- ACTIVITY:
In the entries below, find the line with "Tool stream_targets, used" and print exactly every line from there up to and including the line with "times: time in", with no other lines.

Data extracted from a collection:
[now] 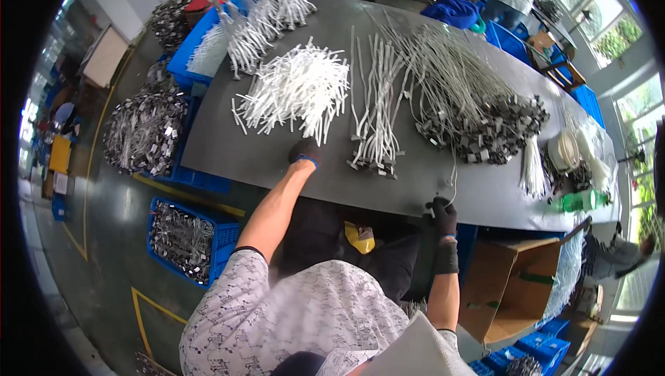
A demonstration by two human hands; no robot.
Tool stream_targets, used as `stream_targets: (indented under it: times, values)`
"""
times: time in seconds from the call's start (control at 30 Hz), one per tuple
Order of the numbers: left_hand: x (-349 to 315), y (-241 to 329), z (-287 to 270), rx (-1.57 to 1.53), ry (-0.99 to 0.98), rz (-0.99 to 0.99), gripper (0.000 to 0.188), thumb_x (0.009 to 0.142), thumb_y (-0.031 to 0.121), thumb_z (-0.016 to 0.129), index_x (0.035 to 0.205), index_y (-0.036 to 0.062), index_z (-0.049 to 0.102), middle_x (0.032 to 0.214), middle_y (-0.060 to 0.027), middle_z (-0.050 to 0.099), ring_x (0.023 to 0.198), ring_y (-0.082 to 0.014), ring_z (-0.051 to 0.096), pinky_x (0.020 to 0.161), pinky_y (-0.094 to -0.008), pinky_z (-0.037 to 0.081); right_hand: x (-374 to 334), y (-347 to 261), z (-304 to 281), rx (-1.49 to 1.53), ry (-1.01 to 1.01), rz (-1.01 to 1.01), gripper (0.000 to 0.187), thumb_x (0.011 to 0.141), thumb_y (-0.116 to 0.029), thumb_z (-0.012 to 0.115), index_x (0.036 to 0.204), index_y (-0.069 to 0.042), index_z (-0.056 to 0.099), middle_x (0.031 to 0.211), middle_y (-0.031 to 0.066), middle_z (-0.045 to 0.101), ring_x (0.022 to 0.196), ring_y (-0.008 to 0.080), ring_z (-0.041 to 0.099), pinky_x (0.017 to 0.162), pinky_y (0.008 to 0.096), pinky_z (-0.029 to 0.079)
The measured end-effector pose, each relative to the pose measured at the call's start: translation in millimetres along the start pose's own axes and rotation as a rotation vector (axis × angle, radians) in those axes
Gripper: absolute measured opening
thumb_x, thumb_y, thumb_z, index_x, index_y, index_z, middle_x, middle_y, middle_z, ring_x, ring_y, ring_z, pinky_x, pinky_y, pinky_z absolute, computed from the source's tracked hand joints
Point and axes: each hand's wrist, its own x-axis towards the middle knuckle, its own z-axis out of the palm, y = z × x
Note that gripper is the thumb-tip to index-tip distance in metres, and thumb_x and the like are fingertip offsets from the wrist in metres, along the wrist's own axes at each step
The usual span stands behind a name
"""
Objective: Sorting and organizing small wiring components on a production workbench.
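Note:
My left hand (305, 151), in a dark glove, is at the near edge of a heap of short white tubes (298, 88). Its fingers are hidden under the back of the hand, so I cannot see whether a tube is in them. At the table's front edge my right hand (442, 216), also gloved, is closed around the near end of a thin grey cable (454, 175). That cable runs up to a large bundle of grey cables (457, 71) with dark connectors. Between the hands lies a smaller group of cables (377, 106) with white sleeves near their connector ends.
Bundles of sleeved cables (291, 9) hang by a blue bin (183, 64) at the far left. Blue crates of cables (183, 237) stand on the floor. A green bottle (582, 201) and a spool (564, 151) lie right, above an open cardboard box (488, 286).

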Motion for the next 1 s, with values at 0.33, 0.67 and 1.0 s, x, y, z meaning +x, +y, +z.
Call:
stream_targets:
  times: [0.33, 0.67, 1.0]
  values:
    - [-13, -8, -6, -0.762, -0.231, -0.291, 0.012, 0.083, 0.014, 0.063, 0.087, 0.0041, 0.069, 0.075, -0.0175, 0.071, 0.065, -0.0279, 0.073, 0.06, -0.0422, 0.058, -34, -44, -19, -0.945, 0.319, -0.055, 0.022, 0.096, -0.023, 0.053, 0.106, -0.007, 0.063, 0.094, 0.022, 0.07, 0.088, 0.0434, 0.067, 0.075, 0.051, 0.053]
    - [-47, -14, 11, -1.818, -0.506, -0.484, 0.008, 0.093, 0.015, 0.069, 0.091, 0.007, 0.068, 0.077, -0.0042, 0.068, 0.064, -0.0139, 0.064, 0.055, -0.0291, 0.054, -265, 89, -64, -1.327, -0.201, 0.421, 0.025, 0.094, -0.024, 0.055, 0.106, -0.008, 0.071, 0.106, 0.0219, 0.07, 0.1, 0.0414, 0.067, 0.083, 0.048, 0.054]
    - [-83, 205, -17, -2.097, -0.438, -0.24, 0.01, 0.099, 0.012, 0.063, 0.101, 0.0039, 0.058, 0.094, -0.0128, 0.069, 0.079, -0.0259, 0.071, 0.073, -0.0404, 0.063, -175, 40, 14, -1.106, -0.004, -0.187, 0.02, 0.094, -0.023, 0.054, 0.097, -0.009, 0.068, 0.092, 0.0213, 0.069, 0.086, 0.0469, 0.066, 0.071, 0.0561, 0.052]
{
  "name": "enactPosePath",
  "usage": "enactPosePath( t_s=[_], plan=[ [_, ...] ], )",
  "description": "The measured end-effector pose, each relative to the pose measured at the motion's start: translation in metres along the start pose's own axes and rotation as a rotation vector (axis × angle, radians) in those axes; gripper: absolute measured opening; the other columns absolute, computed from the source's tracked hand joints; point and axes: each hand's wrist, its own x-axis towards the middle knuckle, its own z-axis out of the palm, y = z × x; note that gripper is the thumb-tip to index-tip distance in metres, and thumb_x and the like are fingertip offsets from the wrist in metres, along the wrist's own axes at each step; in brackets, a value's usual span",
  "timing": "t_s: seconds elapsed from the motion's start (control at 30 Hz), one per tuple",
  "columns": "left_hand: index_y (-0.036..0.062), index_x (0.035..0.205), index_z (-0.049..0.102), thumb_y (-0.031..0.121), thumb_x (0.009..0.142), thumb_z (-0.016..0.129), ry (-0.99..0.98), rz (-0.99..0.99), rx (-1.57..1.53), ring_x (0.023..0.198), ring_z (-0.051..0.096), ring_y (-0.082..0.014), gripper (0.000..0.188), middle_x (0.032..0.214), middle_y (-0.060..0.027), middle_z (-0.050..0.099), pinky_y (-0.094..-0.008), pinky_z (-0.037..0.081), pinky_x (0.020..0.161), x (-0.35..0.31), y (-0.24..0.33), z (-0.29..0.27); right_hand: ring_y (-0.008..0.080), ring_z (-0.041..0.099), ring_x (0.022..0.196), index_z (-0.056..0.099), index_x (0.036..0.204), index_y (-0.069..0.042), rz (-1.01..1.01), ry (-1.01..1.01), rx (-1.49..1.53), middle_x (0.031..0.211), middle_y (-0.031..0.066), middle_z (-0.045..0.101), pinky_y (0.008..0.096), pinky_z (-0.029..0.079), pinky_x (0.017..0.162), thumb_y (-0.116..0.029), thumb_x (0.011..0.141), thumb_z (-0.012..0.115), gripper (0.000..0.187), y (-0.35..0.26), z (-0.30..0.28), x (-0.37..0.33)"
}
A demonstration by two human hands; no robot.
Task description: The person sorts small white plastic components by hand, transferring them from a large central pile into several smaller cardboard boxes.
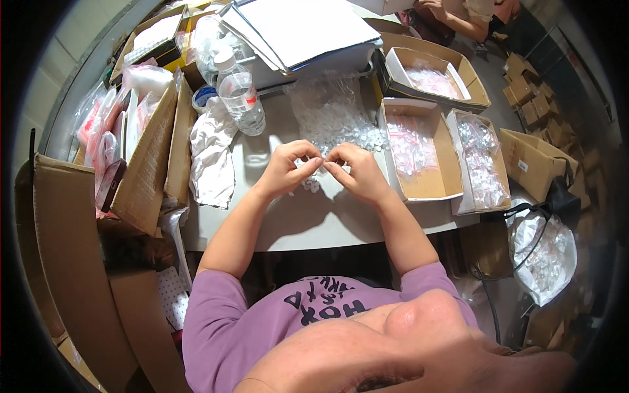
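Pinching tiny white plastic piece (323, 162) between both hands: left hand (286, 168), right hand (357, 171), grip narrow; glossy pile (341, 128) beyond.

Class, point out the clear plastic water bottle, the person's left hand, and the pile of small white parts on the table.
water bottle (241, 98), head view, on its clear body.
left hand (288, 169), head view, on its back.
pile of small white parts (341, 128), head view, on its middle.

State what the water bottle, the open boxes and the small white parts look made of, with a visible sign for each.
Water bottle: clear glossy plastic, see-through. Open boxes: brown matte cardboard, folded flaps. Small white parts: probably translucent plastic, too small to tell surely.
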Motion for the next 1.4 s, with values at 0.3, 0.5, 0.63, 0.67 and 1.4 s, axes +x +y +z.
enactPosePath(
  t_s=[0.3, 0.5, 0.63, 0.67, 1.4],
  plan=[
    [-0.0016, 0.078, 0.057, 0.008, 0.084, 0.060, -0.082, -0.034, -0.234, 0.074, 0.050, -0.0106, 0.012, 0.080, -0.0044, 0.056, -0.0248, 0.040, 0.066, -0.005, -0.002, -0.002, 0.0212, 0.053, 0.066, 0.054, 0.079, 0.000, 0.046, -0.092, 0.174, 0.073, 0.0102, 0.054, 0.0315, 0.043, 0.062, -0.015, 0.081, 0.061, 0.017, -0.010, -0.003, 0.001],
    [-0.0028, 0.084, 0.059, 0.006, 0.086, 0.059, 0.039, -0.129, -0.338, 0.076, 0.051, -0.0094, 0.009, 0.083, -0.0036, 0.056, -0.0219, 0.040, 0.068, -0.001, -0.002, 0.002, 0.0186, 0.051, 0.063, 0.055, 0.077, 0.000, 0.104, 0.003, 0.137, 0.070, 0.0076, 0.054, 0.0296, 0.041, 0.058, -0.016, 0.081, 0.064, 0.019, -0.007, -0.013, -0.004],
    [-0.0009, 0.097, 0.058, 0.008, 0.088, 0.060, 0.145, -0.123, -0.459, 0.073, 0.050, -0.0044, 0.013, 0.082, 0.0011, 0.057, -0.0178, 0.040, 0.064, -0.007, -0.010, -0.001, 0.0198, 0.054, 0.066, 0.056, 0.078, 0.001, 0.027, 0.231, -0.114, 0.072, 0.0099, 0.056, 0.0294, 0.043, 0.061, -0.012, 0.082, 0.064, 0.016, -0.023, -0.047, -0.013],
    [-0.0011, 0.098, 0.058, 0.009, 0.087, 0.061, 0.158, -0.146, -0.471, 0.073, 0.051, -0.0043, 0.015, 0.083, 0.0013, 0.057, -0.0177, 0.040, 0.064, -0.008, -0.009, 0.000, 0.0165, 0.054, 0.068, 0.057, 0.079, 0.000, 0.066, 0.344, -0.145, 0.072, 0.0072, 0.057, 0.0285, 0.043, 0.063, -0.010, 0.082, 0.063, 0.012, -0.022, -0.061, -0.021],
    [-0.0010, 0.103, 0.057, 0.008, 0.085, 0.064, 0.023, -0.175, -0.418, 0.081, 0.053, -0.0066, 0.020, 0.090, -0.0015, 0.059, -0.0206, 0.042, 0.072, -0.006, -0.016, 0.010, 0.0373, 0.060, 0.086, 0.063, 0.097, -0.003, 0.658, -0.100, -0.879, 0.090, 0.0193, 0.064, 0.0419, 0.047, 0.079, -0.006, 0.072, 0.062, 0.025, 0.075, -0.135, -0.052]
  ],
)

- RESULT OF THIS TASK:
Tool stream_targets, used as `stream_targets: (indented under it: times, values)`
"""
times: time in seconds from the call's start (control at 30 Hz), one per tuple

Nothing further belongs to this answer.